Un voyage passionnant au cœur de la vie à Longwood House, parfois minute par minute, aux côtés de Napoléon… jusqu’à sa mort vécue et consignée en direct par Bertrand. François Houdecek a accepté de nous éclairer sur son travail sur les Cahiers.

Propos recueillis par Marie de Bruchard, mars 2021

François Houdecek, les <i>Cahiers de Sainte-Hélène</i> du général Bertrand : « On est réellement dans la chambre de Longwood à côté de Napoléon qui vit ses derniers instants » (mars 2021)
François Houdecek © Rebecca Young/Fondation Napoléon

napoleon.org – Habitué au récolement complexe et au déchiffrement parfois ardu de la Correspondance de Napoléon, vous vous êtes plongé dans les cahiers « cryptés » du général Bertrand, d’abord non voués au public puis pensés comme un legs à la postérité. Pouvez-vous nous parler de ce travail de décodage à plusieurs niveaux ?

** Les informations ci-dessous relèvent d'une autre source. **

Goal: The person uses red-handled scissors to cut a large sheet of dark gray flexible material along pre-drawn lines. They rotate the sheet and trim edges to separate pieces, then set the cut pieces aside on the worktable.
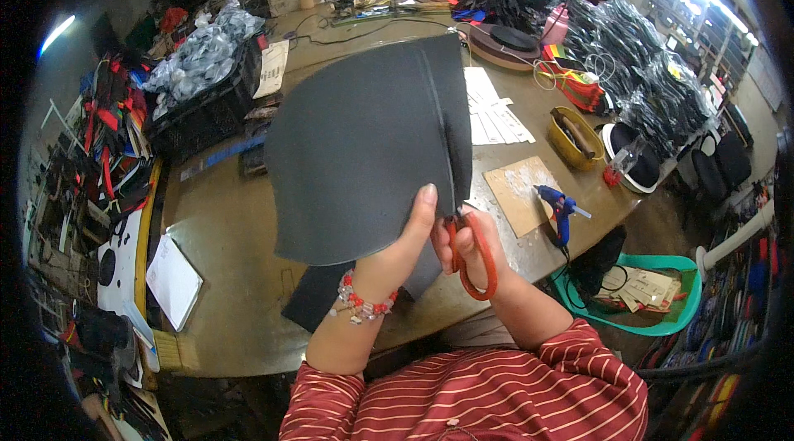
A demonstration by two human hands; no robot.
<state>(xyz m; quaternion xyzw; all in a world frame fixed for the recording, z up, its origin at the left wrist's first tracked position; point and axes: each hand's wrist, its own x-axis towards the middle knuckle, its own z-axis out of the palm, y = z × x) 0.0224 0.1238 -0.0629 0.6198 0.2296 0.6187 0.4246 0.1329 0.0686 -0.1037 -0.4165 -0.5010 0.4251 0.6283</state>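
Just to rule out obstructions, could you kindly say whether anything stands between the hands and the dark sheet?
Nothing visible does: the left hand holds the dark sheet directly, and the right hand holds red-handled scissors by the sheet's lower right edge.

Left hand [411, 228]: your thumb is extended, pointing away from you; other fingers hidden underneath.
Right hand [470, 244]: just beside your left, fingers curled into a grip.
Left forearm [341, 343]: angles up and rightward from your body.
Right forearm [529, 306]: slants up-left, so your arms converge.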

François Houdecek – Dès avril 1816, et avant le départ de Las Cases, le général Bertrand commença à transcrire les conversations qu’il avait avec Napoléon, et les faits et gestes de la petite colonie en exil. Aide de camp de Napoléon, gouverneur des Provinces illyriennes, grand maréchal du Palais puis compagnon du premier exil et des Cents Jours, Bertrand était habitué au secret. Dans l’ambiance de Sainte-Hélène, il aura eu soin de masquer ses propos pour éviter que ses précieuses notes ne tombent entre les mains du gouverneur Hudson Lowe.
Mais ce n’est pas un code, comme on a pu le dire auparavant, mais une forme de prise de note toute personnelle, qu’il devait être, pensait-il, le seul à pouvoir lire. Les mots et les noms sont réduits à leur initiale, et seul le contexte de la phrase peut parfois donner le bon mot ! Passés les mots, le style de rédaction est un autre écueil ! Bertrand n’utilise aucune ponctuation autre que le point-virgule et les phrases s’enchainent sans fin. Les Cahiers de Bertrand sont en fait une suite de notes copiées bout à bout sans cohérence autre que chronologique sans toutefois mentionner toujours les dates. À côté de cela, il rédige des mémorandums qui sont très utiles car ils permettent de rétablir la stance calendaire. Rien d’étonnant à ce qu’il n’ait jamais tenté de publier ses Cahiers de son vivant, ce travailleur scrupuleux y aurait perdu sa santé !
Finalement la graphie de Napoléon et sa Correspondance étaient presque plus simples !

© Perrin 2021
© Perrin 2021

napoleon.org – Qu’apporte de nouveau cette nouvelle publication sur le fond, par rapport à la première édition « complète » des cahiers, parue dans les années 1950 ?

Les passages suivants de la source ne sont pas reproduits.